Circular, de Adriano Esturilho, Aly Muritiba, Bruno de Oliveira, Diego Florentino e Fábio Allon (Brasil, 2011)
por Raul Arthuso

RaniaMostrar ou não-mostrar

Ao contrário do que sua sinopse e quantidade de diretores possam fazer pensar, Circular não é um filme de episódios. Sua trama acompanha um dia na vida de cinco personagens que se encontram, ao fim da jornada, num ônibus (o tal circular do título). Mas se ele não é explicitamente de episódios na concepção, o é como material, já que cada uma das histórias das personagens é filmada de maneira diferente, como se cada uma delas fosse, claro, um ponto de vista diferente. Por um lado, o formato parece uma maneira de abarcar todos gostos e “estilos” de seus diretores: uma das histórias é filmada com câmera na mão e planos fechados controlados, outra com planos-seqüências em steadycam, uma outra meio desleixada, com a câmera na mão solta... Porém, há uma questão mais presente em Circular que ilustra bem o grande problema do filme. Não fosse pelos planos de cidade nos créditos iniciais, seria muito difícil reconhecer onde e quando se passa essa história. Não se trata de uma questão das “cores locais”; é o caso do uso das particularidades do universo que se pretende retratar, algo em falta aqui. E esse é o problema mais evidente em Circular: ele é feito a partir de reproduções de símbolos e imagens já codificadas pelo espectador de cinema. São imagens restritas à superfície, como se as personagens fossem apenas clichês.

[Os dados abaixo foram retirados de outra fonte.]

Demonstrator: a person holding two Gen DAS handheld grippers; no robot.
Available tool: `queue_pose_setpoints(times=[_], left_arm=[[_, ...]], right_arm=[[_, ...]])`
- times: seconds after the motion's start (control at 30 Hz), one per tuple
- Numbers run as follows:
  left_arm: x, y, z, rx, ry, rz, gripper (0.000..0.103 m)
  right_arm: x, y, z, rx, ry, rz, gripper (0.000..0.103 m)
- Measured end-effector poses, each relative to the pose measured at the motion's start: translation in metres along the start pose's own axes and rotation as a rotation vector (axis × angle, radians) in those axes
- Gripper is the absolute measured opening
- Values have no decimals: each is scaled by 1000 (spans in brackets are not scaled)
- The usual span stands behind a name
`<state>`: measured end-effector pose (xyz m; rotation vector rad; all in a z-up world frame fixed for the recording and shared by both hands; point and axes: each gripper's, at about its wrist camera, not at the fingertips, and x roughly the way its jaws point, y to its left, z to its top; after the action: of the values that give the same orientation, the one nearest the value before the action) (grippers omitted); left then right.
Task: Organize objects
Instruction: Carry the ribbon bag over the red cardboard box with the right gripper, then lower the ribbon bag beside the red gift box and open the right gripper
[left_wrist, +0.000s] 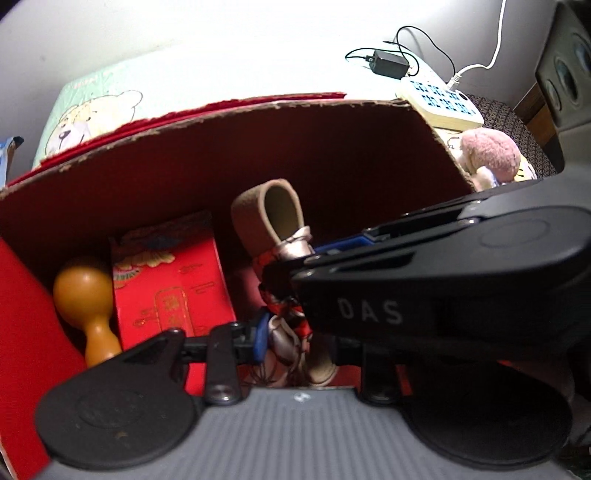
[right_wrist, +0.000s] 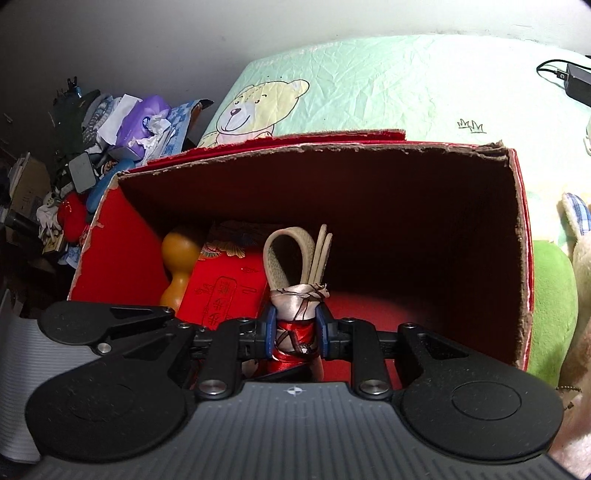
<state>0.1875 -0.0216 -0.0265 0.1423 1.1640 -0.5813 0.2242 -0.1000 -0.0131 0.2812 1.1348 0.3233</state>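
Observation:
A red cardboard box (right_wrist: 522, 258) stands open on the bed; it also shows in the left wrist view (left_wrist: 258, 147). My right gripper (right_wrist: 294, 332) is shut on a beige strap bundle wrapped in red and pink silk (right_wrist: 295, 295), held upright inside the box. In the left wrist view the same bundle (left_wrist: 273, 221) stands in the box, and the right gripper's black body (left_wrist: 424, 288) crosses in front. My left gripper (left_wrist: 291, 339) sits at the bundle's lower part; one blue pad (left_wrist: 261, 338) touches it, the other finger is hidden. A wooden gourd (right_wrist: 181, 258) and a red packet (right_wrist: 229, 291) lie inside.
The box rests on a green bear-print bedsheet (right_wrist: 369, 85). A pink plush toy (left_wrist: 487, 155), a power strip (left_wrist: 439, 99) and a black adapter (left_wrist: 389, 64) lie to the right. A cluttered pile with tissues (right_wrist: 144, 122) stands at the left. A green plush (right_wrist: 550, 295) is beside the box.

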Motion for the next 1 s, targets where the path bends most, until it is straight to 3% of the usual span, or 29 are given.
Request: queue_pose_setpoints(times=[0.33,0.5,1.0], left_arm=[[-2,5,-1,-4,7,54,33],[-6,9,-2,-2,-10,74,50],[-9,14,-5,-2,-47,106,58]], right_arm=[[11,-3,4,26,46,-2,25],[12,-7,3,51,54,-7,26],[9,-8,3,63,10,4,26]])
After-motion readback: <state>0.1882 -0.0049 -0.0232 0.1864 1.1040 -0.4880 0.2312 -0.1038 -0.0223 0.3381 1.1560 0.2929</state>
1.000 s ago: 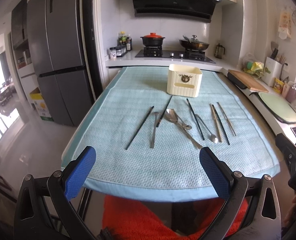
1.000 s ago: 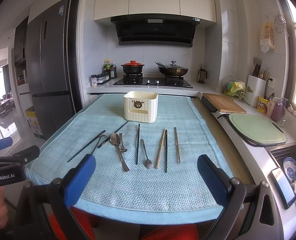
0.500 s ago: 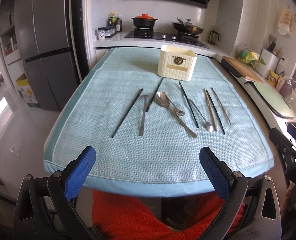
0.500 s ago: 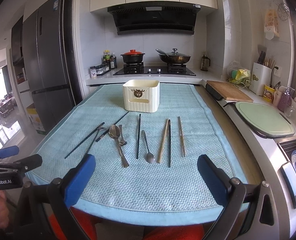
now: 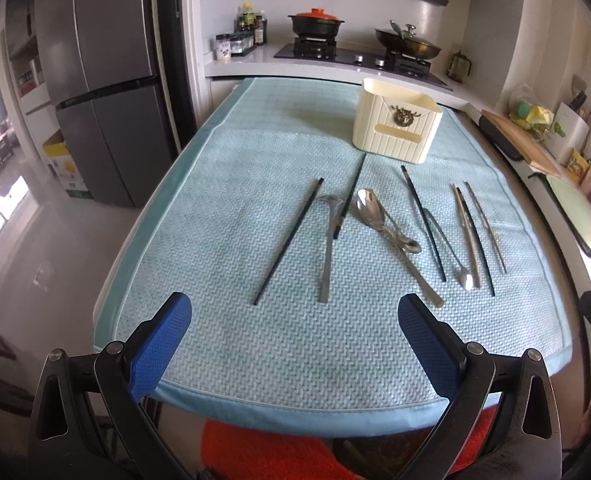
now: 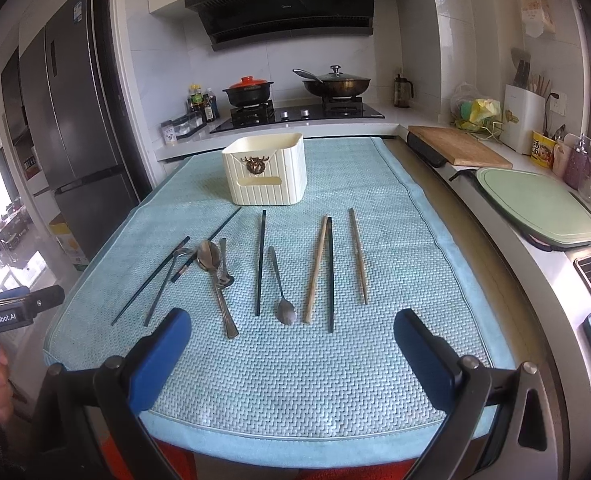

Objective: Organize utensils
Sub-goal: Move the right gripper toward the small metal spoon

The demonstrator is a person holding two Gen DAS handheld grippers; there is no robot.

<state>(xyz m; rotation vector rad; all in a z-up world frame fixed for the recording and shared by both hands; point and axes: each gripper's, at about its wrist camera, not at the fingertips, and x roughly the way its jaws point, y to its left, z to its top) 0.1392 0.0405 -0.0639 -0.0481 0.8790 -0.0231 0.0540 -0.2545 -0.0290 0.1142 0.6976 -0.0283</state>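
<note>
Both claws are spread wide and carrying nothing, hanging over the near edge of the blue mat (image 5: pixel 199 184), so no pickup has happened yet.

Left wrist view: the left gripper (image 5: pixel 295 344) looks up the mat toward the cream holder (image 5: pixel 395 128) at the far end. Every utensil lies between claw and holder, long axis running roughly toward the holder. Nearest ahead are the leftmost dark chopstick (image 5: pixel 289 242) and the steel-handled utensil (image 5: pixel 327 256) beside it.

Right wrist view: the right gripper (image 6: pixel 291 344) faces the holder (image 6: pixel 265 174) too. The small spoon (image 6: pixel 281 286), wooden chopstick (image 6: pixel 315 270) and dark chopstick (image 6: pixel 330 276) lie just ahead of it. My guess is each arm takes its own half, and since the sticks run lengthwise toward the holder, the claw probably wants to close across them.
</note>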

RaniaPeguemos como exemplo a primeira história: nela, há um homem (que fala espanhol) tentando livrar seu filho de um mafioso chantagista. A construção visual se referencia ao cinema argentino dos anos 2000: figurino meio retrô, fotografia dessaturada, câmera na mão controlada bem próxima ao ator. As personagens se tornam manifestações desses clichês: o rapaz crente, se é crente é porque teve problema com bebida, e hoje só pensa em moralizar as pessoas nas ruas; os punks barbarizam pela noite, xingam e xingam (é sintomático que, na primeira seqüência, quando há uma pequena introdução que mostra o momento em que todos se juntam no ônibus, o trio de punks apenas se zoam mutuamente e falam de aborto); a artista plástica tem depressão, e só sabe falar de forma empostada (o único assunto é arte); o cobrador de ônibus leva uma vida dura e tem de lutar boxe (em condições precárias) escondido para ganhar uns trocados.

Essa reprodução de tipos de personagem é, em essência, um filmar, mas não mostrar, na medida em que as opções de linguagem são sempre para reforçar esse caráter: a câmera desleixada no seguimento dos punks, as trucagens com slides e os closes solenes da artista plástica fazendo expressões profundas. O ápice desse “não-mostrar” se dá nas duas seqüências do ônibus. Na primeira, há apenas uma introdução que apresenta a relação fria das personagens no veículo, com closes que as introduzem, mas fazem pensar, no início, tratar-se de alguns figurantes. O filme, então, conta a história de cada uma das personagens, com breves aparições dos outros, criando uma interligação universal entre eles, tirando o acaso da situação (afinal, existe uma razão para estarem todos lá ao mesmo tempo não?). Quando, após sabermos a história de cada, chega o grande encontro no ônibus, há uma confusão, já vista na história de uma das personagens - mas sua resolução, envolvendo todos eles, não será vista: os diretores usam planos curtos, montagem rápida, telas pretas intercaladas, gritos, ruídos altos... O que efetivamente interessa – a cena – não é mostrado. Só que até mesmo essa confusão final é, também, um clichê visual.